Barroso atendeu a um pedido da Confederação Nacional de Saúde, Hospitais e Estabelecimentos de Serviços (CNSaúde), afirmando que a lei é "inexequível" por não considerar as desigualdades regionais, criando distorção remuneratória em relação aos médicos, além de gerar o aumento do desemprego entre os enfermeiros.

 

De acordo com palavras do ministro, "é preciso atentar, neste momento, aos eventuais impactos negativos da adoção dos pisos salariais impugnados.
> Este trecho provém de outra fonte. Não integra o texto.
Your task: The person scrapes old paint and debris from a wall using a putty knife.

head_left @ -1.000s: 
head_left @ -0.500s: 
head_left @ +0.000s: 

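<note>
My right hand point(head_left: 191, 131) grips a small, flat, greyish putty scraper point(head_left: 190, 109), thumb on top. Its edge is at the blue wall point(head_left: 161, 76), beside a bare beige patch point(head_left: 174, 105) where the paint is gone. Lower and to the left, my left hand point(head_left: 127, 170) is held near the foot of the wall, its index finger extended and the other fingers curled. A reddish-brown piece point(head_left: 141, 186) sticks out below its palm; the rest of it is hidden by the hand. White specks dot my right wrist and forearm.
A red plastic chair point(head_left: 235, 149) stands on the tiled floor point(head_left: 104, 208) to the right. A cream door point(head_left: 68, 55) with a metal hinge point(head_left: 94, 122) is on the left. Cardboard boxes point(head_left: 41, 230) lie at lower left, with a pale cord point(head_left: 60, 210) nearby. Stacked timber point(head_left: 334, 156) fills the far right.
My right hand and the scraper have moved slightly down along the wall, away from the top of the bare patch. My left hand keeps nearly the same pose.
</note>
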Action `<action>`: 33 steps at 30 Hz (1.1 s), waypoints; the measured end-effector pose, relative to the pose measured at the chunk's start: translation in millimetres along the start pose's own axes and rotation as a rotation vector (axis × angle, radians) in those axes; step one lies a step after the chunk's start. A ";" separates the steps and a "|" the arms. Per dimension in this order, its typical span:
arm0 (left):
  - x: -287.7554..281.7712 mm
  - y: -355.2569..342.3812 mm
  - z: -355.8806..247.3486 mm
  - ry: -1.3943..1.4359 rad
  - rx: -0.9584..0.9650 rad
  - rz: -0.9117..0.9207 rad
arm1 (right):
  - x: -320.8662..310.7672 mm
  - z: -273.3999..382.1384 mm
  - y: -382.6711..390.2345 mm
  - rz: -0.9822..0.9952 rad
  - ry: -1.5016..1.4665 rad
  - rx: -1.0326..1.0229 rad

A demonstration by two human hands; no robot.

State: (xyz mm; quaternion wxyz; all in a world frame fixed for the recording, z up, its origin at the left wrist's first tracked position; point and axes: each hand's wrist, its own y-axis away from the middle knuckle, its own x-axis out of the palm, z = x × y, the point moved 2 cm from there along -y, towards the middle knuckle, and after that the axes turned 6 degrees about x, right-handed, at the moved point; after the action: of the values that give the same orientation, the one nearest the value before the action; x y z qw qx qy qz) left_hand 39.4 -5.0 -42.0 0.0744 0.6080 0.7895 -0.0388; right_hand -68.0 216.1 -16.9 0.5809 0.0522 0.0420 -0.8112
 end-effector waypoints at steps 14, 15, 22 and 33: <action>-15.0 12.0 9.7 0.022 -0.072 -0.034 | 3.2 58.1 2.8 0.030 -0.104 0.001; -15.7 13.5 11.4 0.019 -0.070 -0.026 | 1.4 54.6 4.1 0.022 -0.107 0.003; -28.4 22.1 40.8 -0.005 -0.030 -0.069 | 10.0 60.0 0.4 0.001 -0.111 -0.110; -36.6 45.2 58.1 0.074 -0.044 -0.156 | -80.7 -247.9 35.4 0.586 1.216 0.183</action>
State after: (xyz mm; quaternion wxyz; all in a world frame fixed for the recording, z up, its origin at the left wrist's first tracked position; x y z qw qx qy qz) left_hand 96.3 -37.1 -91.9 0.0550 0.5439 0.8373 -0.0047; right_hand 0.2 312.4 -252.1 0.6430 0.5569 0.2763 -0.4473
Trata-se de ponto que merece esclarecimento antes que se possa cogitar da aplicação da lei". E acrescentou: "No fundo, afigura-se plausível o argumento de que o Legislativo aprovou o projeto e o Executivo o sancionou sem cuidarem das providências que viabilizariam a sua execução, como por exemplo, o aumento da tabela de reembolso do SUS à rede conveniada. Nessa hipótese, teriam querido ter o bônus da benesse sem o ônus do aumento das próprias despesas, terceirizando a conta".

 

O texto do projeto de Lei, aprovado pela Câmara e pelo Senado, havia fixado em R$ 4.750 o piso nacional dos profissionais da Enfermagem dos setores público e privado, valor que serve de referência para o cálculo do mínimo salarial de técnicos de enfermagem (70%), auxiliares de enfermagem (50%) e parteiras (50%). O ato havia sido publicado no Diário Oficial da União, com sanção do presidente da República, na sexta-feira, dia 3 de setembro.

 

O piso salarial entraria em vigor imediatamente após a publicação no DOU, sendo assegurada a manutenção das remunerações e salários vigentes superiores ao piso.

 

Luís Roberto Barroso é relator de uma ação apresentada pela CNSaúde, que defende a insustentabilidade do piso.